An identical copy of all records below is to be written out.

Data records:
☆ ☆ ☆ ☆ ☆ ☆ ☆

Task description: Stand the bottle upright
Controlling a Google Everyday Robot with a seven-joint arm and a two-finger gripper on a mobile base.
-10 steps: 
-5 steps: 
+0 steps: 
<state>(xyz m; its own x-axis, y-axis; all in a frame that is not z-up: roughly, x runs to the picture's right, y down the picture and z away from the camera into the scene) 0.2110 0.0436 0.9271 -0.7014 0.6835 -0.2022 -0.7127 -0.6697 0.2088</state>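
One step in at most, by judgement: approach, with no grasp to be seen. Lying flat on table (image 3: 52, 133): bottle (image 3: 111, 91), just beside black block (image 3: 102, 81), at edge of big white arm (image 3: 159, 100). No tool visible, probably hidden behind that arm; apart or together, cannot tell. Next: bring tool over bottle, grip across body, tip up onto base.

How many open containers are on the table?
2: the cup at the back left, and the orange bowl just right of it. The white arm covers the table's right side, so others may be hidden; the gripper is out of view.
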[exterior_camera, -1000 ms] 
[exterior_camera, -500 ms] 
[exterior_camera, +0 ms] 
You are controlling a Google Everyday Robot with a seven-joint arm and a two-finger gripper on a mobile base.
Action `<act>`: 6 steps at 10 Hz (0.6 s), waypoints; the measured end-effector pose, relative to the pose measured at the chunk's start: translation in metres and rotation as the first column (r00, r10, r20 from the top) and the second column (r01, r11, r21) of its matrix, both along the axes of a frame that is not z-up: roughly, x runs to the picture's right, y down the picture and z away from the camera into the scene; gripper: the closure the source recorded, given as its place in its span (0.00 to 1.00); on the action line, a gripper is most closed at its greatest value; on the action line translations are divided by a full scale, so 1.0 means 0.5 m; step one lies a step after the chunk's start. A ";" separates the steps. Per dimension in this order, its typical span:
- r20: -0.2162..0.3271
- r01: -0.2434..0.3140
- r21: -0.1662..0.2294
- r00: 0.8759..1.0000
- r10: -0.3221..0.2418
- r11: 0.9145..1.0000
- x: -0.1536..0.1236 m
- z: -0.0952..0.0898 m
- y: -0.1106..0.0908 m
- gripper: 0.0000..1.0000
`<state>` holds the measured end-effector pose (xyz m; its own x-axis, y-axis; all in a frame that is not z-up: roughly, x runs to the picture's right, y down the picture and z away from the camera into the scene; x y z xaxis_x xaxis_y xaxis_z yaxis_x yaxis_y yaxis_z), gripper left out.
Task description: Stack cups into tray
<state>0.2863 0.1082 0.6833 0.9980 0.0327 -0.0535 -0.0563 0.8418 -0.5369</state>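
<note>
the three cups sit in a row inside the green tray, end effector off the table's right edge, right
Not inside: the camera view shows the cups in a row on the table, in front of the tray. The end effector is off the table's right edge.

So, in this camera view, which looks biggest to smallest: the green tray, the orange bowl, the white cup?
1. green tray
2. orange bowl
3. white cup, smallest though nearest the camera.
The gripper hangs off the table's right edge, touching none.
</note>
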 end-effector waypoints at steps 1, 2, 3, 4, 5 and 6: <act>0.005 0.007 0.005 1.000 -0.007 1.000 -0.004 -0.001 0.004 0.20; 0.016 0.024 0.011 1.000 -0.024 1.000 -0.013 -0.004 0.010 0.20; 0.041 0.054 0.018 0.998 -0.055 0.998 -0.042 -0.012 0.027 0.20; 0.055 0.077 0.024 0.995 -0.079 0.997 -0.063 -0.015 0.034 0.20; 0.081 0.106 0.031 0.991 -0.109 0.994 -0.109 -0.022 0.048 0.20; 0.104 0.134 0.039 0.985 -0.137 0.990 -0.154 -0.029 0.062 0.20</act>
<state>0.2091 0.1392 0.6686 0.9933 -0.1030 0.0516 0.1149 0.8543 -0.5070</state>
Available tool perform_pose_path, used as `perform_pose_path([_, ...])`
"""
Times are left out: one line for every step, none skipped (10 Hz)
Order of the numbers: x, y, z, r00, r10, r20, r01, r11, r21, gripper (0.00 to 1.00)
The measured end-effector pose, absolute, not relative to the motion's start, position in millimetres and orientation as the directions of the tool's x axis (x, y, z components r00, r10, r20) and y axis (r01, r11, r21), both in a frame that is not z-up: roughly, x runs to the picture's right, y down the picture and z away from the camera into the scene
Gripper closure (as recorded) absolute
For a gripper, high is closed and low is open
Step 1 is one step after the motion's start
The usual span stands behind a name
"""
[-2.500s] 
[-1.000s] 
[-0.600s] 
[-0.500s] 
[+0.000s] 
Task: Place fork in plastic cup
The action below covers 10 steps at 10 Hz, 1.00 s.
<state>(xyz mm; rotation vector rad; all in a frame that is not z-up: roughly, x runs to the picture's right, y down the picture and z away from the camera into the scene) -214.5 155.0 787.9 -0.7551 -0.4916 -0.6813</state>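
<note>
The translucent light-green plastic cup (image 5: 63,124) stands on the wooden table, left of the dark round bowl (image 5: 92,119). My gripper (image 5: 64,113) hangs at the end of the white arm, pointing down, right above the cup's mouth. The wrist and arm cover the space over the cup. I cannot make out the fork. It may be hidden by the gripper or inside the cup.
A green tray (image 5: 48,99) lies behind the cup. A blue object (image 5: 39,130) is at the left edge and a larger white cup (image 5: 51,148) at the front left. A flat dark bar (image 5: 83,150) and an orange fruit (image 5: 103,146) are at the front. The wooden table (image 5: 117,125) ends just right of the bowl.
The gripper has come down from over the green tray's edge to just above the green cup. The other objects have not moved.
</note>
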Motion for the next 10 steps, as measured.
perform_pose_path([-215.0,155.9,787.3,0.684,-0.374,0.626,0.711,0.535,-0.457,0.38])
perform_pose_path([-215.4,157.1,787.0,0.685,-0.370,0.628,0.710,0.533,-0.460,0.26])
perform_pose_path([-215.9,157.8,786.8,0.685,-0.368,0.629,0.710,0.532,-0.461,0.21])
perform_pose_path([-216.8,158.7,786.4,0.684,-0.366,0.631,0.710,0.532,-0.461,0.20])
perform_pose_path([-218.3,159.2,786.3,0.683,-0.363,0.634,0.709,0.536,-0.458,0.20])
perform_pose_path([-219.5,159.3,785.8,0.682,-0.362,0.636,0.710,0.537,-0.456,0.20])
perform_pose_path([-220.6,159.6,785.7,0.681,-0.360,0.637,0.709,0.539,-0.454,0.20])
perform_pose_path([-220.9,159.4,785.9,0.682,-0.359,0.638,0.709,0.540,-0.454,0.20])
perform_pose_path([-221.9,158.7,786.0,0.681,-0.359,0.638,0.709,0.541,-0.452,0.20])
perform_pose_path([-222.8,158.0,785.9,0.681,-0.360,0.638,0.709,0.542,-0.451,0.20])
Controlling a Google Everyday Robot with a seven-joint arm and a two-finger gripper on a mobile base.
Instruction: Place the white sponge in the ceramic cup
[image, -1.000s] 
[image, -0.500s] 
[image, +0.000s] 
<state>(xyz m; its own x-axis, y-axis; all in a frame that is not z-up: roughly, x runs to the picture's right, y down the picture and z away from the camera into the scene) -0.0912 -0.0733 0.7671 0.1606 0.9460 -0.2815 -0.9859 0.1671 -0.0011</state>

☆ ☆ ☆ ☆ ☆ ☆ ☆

ANSWER SECTION:
Task description: Stand the bottle upright
Controlling a Google Everyday Robot with a seven-joint arm and a two-finger gripper on a mobile base.
-10 steps: 
-5 steps: 
+0 steps: 
<state>(xyz m; its own x-axis, y-axis; all in a frame that is not z-up: roughly, x runs to the picture's right, y down the picture and z away from the camera into the scene) 0.2110 0.0436 0.9271 -0.7014 0.6835 -0.2022 -0.7127 -0.6697 0.2088</state>
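One step in at most, by judgement: approach, with no grasp to be seen. Lying flat on table (image 3: 52, 133): bottle (image 3: 111, 91), just beside black block (image 3: 102, 81), at edge of big white arm (image 3: 159, 100). No tool visible, probably hidden behind that arm; apart or together, cannot tell. Next: bring tool over bottle, grip across body, tip up onto base.

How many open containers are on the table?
2: the cup at the back left, and the orange bowl just right of it. The white arm covers the table's right side, so others may be hidden; the gripper is out of view.
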[exterior_camera, -1000 ms] 
[exterior_camera, -500 ms] 
[exterior_camera, +0 ms] 
You are controlling a Google Everyday Robot with a seven-joint arm and a two-finger gripper on a mobile base.
Action `<act>`: 6 steps at 10 Hz (0.6 s), waypoints; the measured end-effector pose, relative to the pose measured at the chunk's start: translation in metres and rotation as the first column (r00, r10, r20 from the top) and the second column (r01, r11, r21) of its matrix, both along the axes of a frame that is not z-up: roughly, x runs to the picture's right, y down the picture and z away from the camera into the scene; gripper: the closure the source recorded, given as its place in its span (0.00 to 1.00); on the action line, a gripper is most closed at its greatest value; on the action line translations are divided by a full scale, so 1.0 means 0.5 m; step one lies a step after the chunk's start. A ";" separates the steps. Per dimension in this order, its typical span:
- r20: -0.2162..0.3271
- r01: -0.2434..0.3140
- r21: -0.1662..0.2294
- r00: 0.8759..1.0000
- r10: -0.3221..0.2418
- r11: 0.9145..1.0000
- x: -0.1536..0.1236 m
- z: -0.0952..0.0898 m
- y: -0.1106..0.0908 m
- gripper: 0.0000..1.0000
`<state>` holds the measured end-effector pose (xyz m; its own x-axis, y-axis; all in a frame that is not z-up: roughly, x runs to the picture's right, y down the picture and z away from the camera into the scene; x y z xaxis_x xaxis_y xaxis_z yaxis_x yaxis_y yaxis_z), gripper left out.
Task description: Stack cups into tray
<state>0.2863 0.1082 0.6833 0.9980 0.0327 -0.0535 -0.0563 0.8418 -0.5369</state>
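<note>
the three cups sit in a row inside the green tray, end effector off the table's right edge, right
Not inside: the camera view shows the cups in a row on the table, in front of the tray. The end effector is off the table's right edge.

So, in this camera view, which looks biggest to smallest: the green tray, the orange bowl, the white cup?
1. green tray
2. orange bowl
3. white cup, smallest though nearest the camera.
The gripper hangs off the table's right edge, touching none.
</note>
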 end-effector waypoints at steps 1, 2, 3, 4, 5 and 6: <act>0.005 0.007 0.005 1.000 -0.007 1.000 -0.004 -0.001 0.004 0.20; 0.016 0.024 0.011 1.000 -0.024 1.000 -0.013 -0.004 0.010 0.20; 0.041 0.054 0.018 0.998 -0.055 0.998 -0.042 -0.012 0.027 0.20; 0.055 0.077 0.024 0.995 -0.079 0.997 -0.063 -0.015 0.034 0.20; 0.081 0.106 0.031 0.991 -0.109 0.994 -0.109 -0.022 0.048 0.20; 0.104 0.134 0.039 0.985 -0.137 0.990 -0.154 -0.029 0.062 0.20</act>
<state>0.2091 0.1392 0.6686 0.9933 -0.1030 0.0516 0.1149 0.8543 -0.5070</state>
Available tool perform_pose_path, used as `perform_pose_path([_, ...])`
"""
Times are left out: one line for every step, none skipped (10 Hz)
Order of the numbers: x, y, z, r00, r10, r20, r01, r11, r21, gripper (0.00 to 1.00)
The measured end-effector pose, absolute, not relative to the motion's start, position in millimetres and orientation as the directions of the tool's x axis (x, y, z components r00, r10, r20) and y axis (r01, r11, r21), both in a frame that is not z-up: roughly, x runs to the picture's right, y down the picture and z away from the camera into the scene
Gripper closure (as recorded) absolute
For a gripper, high is closed and low is open
Step 1 is one step after the motion's start
The usual span stands behind a name
"""
[-2.500s] 
[-1.000s] 
[-0.600s] 
[-0.500s] 
[+0.000s] 
Task: Place fork in plastic cup
The action below covers 10 steps at 10 Hz, 1.00 s.
<state>(xyz mm; rotation vector rad; all in a frame that is not z-up: roughly, x runs to the picture's right, y down the picture and z away from the camera into the scene) -214.5 155.0 787.9 -0.7551 -0.4916 -0.6813</state>
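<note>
The translucent light-green plastic cup (image 5: 63,124) stands on the wooden table, left of the dark round bowl (image 5: 92,119). My gripper (image 5: 64,113) hangs at the end of the white arm, pointing down, right above the cup's mouth. The wrist and arm cover the space over the cup. I cannot make out the fork. It may be hidden by the gripper or inside the cup.
A green tray (image 5: 48,99) lies behind the cup. A blue object (image 5: 39,130) is at the left edge and a larger white cup (image 5: 51,148) at the front left. A flat dark bar (image 5: 83,150) and an orange fruit (image 5: 103,146) are at the front. The wooden table (image 5: 117,125) ends just right of the bowl.
The gripper has come down from over the green tray's edge to just above the green cup. The other objects have not moved.
</note>
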Motion for the next 10 steps, as measured.
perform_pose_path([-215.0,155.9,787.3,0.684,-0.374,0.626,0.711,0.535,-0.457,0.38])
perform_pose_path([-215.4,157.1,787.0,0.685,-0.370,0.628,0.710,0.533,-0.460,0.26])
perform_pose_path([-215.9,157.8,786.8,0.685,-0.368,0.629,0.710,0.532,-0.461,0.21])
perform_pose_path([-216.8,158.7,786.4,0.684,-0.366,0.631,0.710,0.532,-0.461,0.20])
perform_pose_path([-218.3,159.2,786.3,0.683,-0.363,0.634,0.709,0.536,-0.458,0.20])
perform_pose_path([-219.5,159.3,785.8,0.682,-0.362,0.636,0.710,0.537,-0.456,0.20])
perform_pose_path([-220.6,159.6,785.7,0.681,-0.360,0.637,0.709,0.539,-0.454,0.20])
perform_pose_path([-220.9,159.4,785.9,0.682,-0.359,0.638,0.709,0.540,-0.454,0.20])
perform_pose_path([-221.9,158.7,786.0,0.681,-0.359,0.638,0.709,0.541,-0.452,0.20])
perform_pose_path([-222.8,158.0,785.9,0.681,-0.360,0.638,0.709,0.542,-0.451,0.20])
Controlling a Google Everyday Robot with a seven-joint arm and a two-finger gripper on a mobile base.
Instruction: Place the white sponge in the ceramic cup
[image, -1.000s] 
[image, -0.500s] 
[image, +0.000s] 
<state>(xyz m; its own x-axis, y-axis; all in a frame that is not z-up: roughly, x runs to the picture's right, y down the picture and z away from the camera into the scene) -0.0912 -0.0733 0.7671 0.1606 0.9460 -0.2815 -0.9859 0.1671 -0.0011</state>

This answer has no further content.